En déclenchant son offensive, Tel-Aviv avait affirmé officiellement qu’il ne s’en prendrait aux forces syriennes que si celles-ci tiraient les premières. Damas, néanmoins, ne pouvait laisser sans réagir les Israéliens s’installer dans ce qu’il considérait comme une manière de protectorat. Non que le président Hafez el-Assad veuille protéger les Palestiniens. Tout au contraire, il tolère mal leur présence sur ledit « protectorat ». Et, dès 1976, ses troupes ont organisé, entre autres, un terrible massacre des réfugiés de l’OLP dans le camp de Tell el-Zaatar. Mais la menace que fait peser l’attaque israélienne sur les positions syriennes de la vallée de la Bekaa, à l’est du Liban, incite Damas à faire prendre l’air à son aviation. Fâcheuse initiative : en deux jours, les 8 et 9 juin, plus de soixante de ses appareils sont abattus, pour un seul avion d’Israël. Soit un désastre qui rappelle celui de la guerre des Six-Jours, en 1967.

Ainsi Tsahal a-t-il pratiquement les mains libres, commençant à s’aventurer au-delà de la « ligne verte » qui sépare les quartiers chrétiens de Beyrouth-Est des quartiers musulmans de l’Ouest, dont le bombardement s’intensifie. La communauté internationale, pour sa part, ne fait guère la preuve que de son impuissance : des résolutions du Conseil de sécurité des Nations unies enjoignant à Israël de « retirer ses forces immédiatement et inconditionnellement jusqu’aux frontières du Liban internationalement reconnues » sont évidemment ignorées par Tel-Aviv, tandis que d’autres résolutions, parfois plus timides (notamment le 20 juin), ne se heurtent pas moins au veto des États-Unis, bien que Ronald Reagan se déclare « profondément choqué » par la poursuite des combats.
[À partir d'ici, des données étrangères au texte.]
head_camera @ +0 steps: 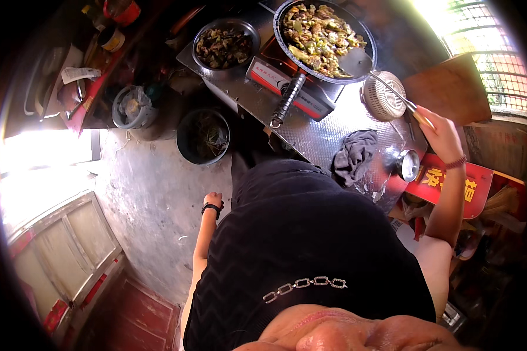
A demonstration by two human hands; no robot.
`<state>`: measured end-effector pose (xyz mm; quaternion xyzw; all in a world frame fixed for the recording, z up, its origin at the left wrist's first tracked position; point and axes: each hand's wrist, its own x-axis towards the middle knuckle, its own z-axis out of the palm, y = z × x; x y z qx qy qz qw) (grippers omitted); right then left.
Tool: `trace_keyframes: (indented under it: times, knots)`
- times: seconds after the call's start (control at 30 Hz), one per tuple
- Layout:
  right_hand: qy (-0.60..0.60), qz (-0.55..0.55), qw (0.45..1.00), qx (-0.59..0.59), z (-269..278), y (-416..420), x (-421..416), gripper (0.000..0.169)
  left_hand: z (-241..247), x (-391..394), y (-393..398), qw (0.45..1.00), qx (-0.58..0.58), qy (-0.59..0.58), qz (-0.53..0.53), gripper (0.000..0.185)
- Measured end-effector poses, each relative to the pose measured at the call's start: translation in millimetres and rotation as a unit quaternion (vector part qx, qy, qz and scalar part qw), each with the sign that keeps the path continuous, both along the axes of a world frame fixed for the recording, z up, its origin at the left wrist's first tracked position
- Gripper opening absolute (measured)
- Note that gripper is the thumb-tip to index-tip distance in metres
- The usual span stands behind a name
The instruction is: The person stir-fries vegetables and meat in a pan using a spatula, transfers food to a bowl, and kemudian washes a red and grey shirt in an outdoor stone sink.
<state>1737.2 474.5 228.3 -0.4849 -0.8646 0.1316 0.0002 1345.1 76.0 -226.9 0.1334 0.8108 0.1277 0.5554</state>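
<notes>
My right hand (441, 136) grips the wooden handle of a metal spatula (355, 62). The spatula's blade rests among chopped, cooked food (320, 37) in a dark frying pan (373, 55). Under the pan is a portable gas stove (268, 74), and the pan's black handle (288, 101) points back towards me. Beneath the spatula's shaft lies a beige slotted plastic basket (384, 96), apparently upside down. My left hand (213, 199) hangs beside my body over the floor, fingers curled, with nothing visible in it.
A steel bowl (255, 37) of darker cooked food stands left of the stove. On the foil-covered counter (318, 142) are a grey cloth (355, 155) and a small metal bowl (408, 166). A wooden board (448, 90) leans near the window. Two buckets, one dark (182, 151), one pale (119, 118), stand left.
</notes>
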Motion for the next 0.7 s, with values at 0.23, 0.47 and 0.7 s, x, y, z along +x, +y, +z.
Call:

Avec l’entremise de l’envoyé spécial américain Philip Habib, et après plusieurs cessez-le-feu presque aussitôt violés, un accord finit cependant par être trouvé, prévoyant l’évacuation sous contrôle international des forces de l’OLP. Du 21 août au 1er septembre, elles quitteront Beyrouth, avec Chypre comme première étape (avant de gagner la Tunisie). Yasser Arafat lui-même, déçu par le manque de soutien des pays arabes, se rend en Grèce le 1er septembre, accueilli par le Premier ministre Andréas Papandréou, qui lui réaffirme son appui à la cause palestinienne.
Au Liban même, pour autant, la tragédie se prolongeait. Élu président, le 23 août, avec le soutien d’Israël, Béchir Gemayel, le sinistre chef des Phalanges chrétiennes, était assassiné le 14 septembre. Deux jours plus tard, autorisés par Tsahal à pénétrer dans les camps palestiniens de Sabra et Chatila, ses partisans y massacraient plus de mille cinq cents réfugiés, femmes et enfants notamment, sous les yeux indifférents du ministre de la Défense Ariel Sharon, que l’enquête de la commission Kahane contraindra à la démission le 11 février suivant.